Activity -> Once you find the line containing "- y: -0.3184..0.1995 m" in the data below, copy it and each following line exactly, up to and including the line containing "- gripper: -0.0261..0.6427", and nothing else.
------ Data
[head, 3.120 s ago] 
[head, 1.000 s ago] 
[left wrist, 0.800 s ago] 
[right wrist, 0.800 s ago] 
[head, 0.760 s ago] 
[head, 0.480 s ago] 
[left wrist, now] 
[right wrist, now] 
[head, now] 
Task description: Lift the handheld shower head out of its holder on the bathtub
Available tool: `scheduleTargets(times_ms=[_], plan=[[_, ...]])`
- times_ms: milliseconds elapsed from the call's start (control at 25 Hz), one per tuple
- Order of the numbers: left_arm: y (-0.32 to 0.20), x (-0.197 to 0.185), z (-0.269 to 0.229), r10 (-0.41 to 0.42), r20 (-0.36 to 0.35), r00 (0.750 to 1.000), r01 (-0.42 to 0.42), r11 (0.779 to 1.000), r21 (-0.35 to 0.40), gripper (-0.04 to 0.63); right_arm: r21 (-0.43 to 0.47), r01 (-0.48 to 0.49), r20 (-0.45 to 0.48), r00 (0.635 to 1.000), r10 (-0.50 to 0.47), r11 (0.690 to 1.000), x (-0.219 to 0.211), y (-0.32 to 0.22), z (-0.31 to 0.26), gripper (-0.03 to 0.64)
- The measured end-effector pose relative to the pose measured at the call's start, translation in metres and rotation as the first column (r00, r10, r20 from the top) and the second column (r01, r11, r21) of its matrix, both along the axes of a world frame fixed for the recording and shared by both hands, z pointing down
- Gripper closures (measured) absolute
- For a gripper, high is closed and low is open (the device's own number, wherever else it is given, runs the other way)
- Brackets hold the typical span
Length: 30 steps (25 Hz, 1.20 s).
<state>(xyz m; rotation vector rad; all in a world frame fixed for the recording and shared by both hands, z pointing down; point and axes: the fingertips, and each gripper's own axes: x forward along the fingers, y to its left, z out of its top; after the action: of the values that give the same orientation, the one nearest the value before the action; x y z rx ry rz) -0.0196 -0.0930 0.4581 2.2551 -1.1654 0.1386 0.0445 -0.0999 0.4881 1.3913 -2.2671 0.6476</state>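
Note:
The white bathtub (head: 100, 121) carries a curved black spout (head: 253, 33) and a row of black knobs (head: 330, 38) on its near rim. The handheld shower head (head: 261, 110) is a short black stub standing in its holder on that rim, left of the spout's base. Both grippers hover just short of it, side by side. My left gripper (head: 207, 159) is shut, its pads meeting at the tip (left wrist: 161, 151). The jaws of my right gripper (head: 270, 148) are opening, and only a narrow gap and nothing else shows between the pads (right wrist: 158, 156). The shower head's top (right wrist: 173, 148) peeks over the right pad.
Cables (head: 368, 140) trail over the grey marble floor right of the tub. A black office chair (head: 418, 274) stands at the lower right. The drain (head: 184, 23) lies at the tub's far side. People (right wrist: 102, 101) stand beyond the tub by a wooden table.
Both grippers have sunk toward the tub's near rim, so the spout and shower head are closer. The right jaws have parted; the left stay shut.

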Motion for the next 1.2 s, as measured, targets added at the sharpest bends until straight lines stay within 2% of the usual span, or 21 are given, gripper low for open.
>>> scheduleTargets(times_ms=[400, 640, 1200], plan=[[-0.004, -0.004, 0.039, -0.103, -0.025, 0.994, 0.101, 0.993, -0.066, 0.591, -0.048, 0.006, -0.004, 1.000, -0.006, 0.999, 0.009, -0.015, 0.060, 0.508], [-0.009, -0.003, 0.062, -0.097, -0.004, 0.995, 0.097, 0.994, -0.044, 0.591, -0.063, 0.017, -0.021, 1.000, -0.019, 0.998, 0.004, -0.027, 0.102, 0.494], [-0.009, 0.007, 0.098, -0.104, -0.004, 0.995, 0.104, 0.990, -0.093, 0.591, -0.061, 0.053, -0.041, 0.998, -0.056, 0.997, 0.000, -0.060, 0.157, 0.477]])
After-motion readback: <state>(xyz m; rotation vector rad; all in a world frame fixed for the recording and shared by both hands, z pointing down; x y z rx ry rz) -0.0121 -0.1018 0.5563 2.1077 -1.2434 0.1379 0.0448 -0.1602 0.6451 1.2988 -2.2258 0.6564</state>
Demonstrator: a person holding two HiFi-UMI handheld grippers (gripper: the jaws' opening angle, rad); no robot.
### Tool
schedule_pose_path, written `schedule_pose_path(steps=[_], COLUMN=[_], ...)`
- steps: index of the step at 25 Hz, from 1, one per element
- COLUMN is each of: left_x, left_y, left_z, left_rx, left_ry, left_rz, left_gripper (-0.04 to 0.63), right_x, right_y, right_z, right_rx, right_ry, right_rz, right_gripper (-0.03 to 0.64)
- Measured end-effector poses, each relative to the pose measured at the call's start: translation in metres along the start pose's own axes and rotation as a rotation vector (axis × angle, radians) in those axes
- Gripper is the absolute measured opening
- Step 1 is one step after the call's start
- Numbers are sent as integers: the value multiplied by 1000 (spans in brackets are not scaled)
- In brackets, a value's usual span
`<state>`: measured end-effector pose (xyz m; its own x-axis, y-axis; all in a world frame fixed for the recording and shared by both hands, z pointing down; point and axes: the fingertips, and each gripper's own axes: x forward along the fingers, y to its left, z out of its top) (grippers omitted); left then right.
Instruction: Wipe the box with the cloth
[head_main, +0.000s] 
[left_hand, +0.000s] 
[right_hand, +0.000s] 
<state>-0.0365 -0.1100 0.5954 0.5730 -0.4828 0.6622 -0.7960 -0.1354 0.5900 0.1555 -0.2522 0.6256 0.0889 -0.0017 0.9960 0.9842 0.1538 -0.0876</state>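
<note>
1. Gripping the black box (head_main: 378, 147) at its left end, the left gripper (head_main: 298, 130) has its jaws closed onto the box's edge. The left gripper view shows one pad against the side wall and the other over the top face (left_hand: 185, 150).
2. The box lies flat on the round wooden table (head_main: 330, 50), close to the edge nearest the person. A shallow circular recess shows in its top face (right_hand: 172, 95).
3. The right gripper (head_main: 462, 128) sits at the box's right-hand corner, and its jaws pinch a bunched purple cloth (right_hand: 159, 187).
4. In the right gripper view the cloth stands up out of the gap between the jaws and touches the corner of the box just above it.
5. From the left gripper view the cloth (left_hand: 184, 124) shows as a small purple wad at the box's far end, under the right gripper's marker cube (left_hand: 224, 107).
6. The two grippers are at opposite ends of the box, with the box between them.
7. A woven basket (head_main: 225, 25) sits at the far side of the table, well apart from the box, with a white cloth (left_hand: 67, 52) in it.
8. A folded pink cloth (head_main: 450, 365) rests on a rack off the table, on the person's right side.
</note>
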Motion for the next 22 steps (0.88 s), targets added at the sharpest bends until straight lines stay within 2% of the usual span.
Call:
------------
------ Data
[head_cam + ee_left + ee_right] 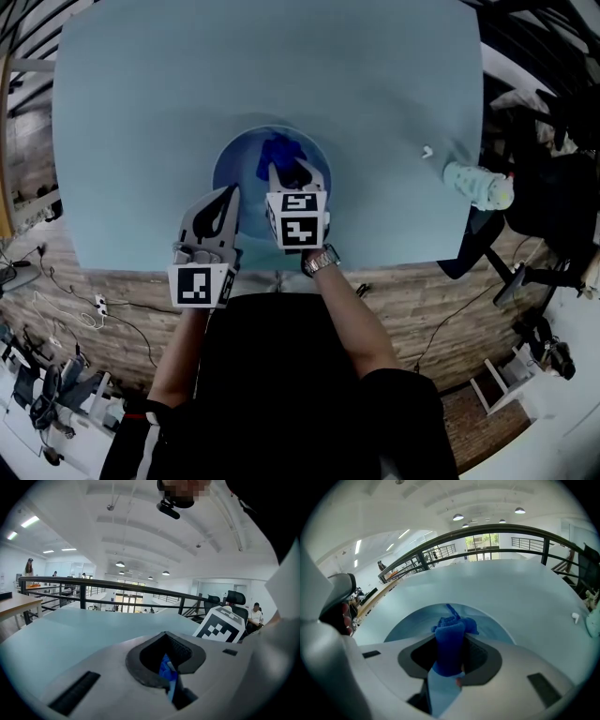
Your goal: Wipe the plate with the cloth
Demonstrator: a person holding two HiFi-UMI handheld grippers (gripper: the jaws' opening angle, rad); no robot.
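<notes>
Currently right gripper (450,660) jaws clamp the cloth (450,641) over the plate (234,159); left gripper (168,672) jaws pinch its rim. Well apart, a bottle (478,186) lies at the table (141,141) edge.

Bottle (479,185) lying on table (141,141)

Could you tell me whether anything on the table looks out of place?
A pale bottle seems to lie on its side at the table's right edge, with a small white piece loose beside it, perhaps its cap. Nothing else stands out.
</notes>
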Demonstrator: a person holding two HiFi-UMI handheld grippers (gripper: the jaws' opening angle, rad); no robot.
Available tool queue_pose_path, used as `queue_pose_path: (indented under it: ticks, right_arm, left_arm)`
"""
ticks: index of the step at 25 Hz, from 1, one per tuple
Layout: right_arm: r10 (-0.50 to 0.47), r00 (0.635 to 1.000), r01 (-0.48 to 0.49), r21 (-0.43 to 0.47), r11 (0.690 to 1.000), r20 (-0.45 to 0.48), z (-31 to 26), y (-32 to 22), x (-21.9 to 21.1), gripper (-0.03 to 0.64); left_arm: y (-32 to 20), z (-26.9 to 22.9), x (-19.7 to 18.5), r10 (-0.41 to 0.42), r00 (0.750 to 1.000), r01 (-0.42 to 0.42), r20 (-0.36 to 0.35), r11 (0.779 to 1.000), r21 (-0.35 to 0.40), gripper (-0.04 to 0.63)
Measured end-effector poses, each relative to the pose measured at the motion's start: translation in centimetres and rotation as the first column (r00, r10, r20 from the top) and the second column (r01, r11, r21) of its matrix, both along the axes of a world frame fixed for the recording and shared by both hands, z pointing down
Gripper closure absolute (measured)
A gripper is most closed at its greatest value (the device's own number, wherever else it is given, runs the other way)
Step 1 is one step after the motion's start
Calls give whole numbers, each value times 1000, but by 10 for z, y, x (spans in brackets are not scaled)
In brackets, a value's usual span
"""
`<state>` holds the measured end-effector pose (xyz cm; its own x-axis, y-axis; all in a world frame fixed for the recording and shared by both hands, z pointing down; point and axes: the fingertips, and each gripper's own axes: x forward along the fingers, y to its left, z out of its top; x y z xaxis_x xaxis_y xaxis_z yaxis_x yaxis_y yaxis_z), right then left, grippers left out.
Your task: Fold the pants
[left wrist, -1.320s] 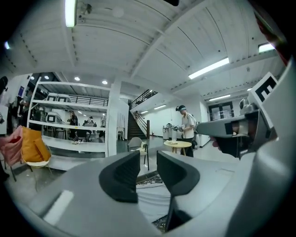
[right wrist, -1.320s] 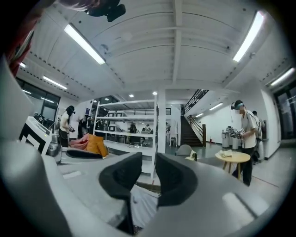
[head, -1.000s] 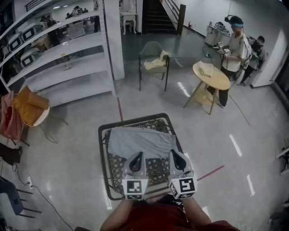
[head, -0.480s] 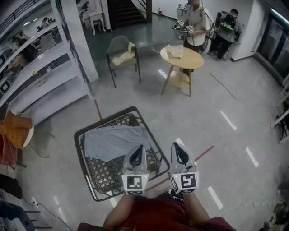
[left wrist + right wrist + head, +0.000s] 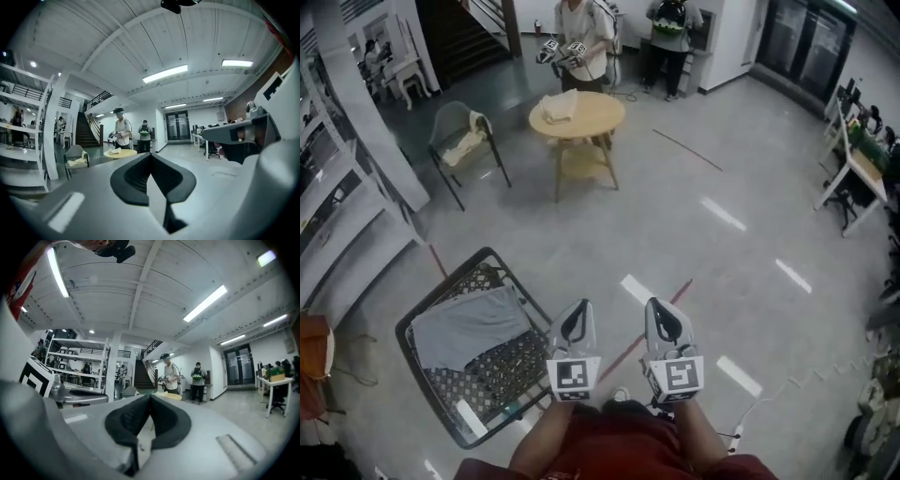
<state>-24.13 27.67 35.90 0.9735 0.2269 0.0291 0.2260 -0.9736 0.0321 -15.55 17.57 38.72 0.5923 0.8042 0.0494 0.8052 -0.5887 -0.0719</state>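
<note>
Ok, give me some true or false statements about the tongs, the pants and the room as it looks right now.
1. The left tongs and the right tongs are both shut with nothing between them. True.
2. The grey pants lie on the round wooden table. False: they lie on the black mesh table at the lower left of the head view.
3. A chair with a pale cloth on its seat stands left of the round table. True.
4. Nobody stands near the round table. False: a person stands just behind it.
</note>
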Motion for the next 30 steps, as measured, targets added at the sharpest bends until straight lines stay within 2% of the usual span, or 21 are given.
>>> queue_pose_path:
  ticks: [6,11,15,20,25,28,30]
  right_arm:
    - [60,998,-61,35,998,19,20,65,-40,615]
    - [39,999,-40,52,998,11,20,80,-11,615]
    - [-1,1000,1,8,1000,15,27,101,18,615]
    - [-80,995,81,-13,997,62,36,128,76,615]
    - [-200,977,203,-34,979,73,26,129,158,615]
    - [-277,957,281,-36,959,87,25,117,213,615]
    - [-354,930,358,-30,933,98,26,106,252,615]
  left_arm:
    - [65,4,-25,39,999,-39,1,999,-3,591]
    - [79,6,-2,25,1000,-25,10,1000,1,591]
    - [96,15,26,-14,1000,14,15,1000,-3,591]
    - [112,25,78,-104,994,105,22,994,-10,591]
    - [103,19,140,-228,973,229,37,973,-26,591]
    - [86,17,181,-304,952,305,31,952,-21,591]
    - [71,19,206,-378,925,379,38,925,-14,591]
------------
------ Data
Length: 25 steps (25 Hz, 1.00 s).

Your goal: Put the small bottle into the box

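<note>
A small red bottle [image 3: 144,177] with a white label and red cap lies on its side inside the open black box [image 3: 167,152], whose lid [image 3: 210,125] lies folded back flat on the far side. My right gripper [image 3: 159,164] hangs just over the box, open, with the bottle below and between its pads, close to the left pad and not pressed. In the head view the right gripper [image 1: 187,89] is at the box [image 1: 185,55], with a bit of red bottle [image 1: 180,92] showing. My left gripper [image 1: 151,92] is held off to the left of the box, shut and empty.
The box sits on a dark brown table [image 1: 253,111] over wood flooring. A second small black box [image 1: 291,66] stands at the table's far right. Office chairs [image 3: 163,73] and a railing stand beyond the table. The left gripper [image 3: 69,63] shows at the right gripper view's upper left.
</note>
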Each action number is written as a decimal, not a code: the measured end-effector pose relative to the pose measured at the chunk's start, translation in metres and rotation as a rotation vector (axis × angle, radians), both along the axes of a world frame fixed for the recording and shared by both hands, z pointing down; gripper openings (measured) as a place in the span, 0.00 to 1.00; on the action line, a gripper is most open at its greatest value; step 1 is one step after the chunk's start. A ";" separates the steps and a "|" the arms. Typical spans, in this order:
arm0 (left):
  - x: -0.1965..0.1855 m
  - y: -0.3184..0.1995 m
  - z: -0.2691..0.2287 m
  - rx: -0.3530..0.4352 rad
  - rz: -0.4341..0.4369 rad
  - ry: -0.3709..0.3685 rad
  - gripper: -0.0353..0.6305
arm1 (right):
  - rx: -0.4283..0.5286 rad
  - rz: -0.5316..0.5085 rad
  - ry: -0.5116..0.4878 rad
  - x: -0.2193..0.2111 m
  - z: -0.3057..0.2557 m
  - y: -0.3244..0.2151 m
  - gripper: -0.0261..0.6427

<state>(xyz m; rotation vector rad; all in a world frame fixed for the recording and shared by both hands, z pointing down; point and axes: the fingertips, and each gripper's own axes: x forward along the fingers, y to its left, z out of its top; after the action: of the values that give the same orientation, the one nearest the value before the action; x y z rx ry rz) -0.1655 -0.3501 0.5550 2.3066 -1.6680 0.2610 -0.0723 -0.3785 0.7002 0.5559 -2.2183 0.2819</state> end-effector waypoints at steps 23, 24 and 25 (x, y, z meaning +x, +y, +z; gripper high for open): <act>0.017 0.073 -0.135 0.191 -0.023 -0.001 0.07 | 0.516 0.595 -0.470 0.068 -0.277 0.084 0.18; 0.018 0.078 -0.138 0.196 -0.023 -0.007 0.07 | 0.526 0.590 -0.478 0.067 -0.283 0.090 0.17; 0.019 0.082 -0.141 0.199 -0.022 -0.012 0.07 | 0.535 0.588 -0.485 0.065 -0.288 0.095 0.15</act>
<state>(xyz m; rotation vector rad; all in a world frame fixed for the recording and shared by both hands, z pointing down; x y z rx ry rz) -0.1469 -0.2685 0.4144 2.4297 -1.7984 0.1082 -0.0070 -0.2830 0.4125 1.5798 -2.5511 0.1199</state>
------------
Answer box ->
  - y: -0.3184..0.1995 m
  - z: -0.2691..0.2287 m
  - rx: -0.3530..0.4352 rad
  - rz: -0.4341..0.4369 rad
  - ry: -0.3709..0.3685 rad
  - gripper: -0.0353..0.6305
arm1 (right):
  - rx: -0.4283..0.5286 rad
  - rz: -0.5316..0.5085 rad
  - ry: -0.5116..0.4878 rad
  - x: -0.2193..0.2111 m
  - z: -0.3057..0.2557 m
  - y: -0.3244..0.2151 m
  - gripper: -0.0261..0.6427

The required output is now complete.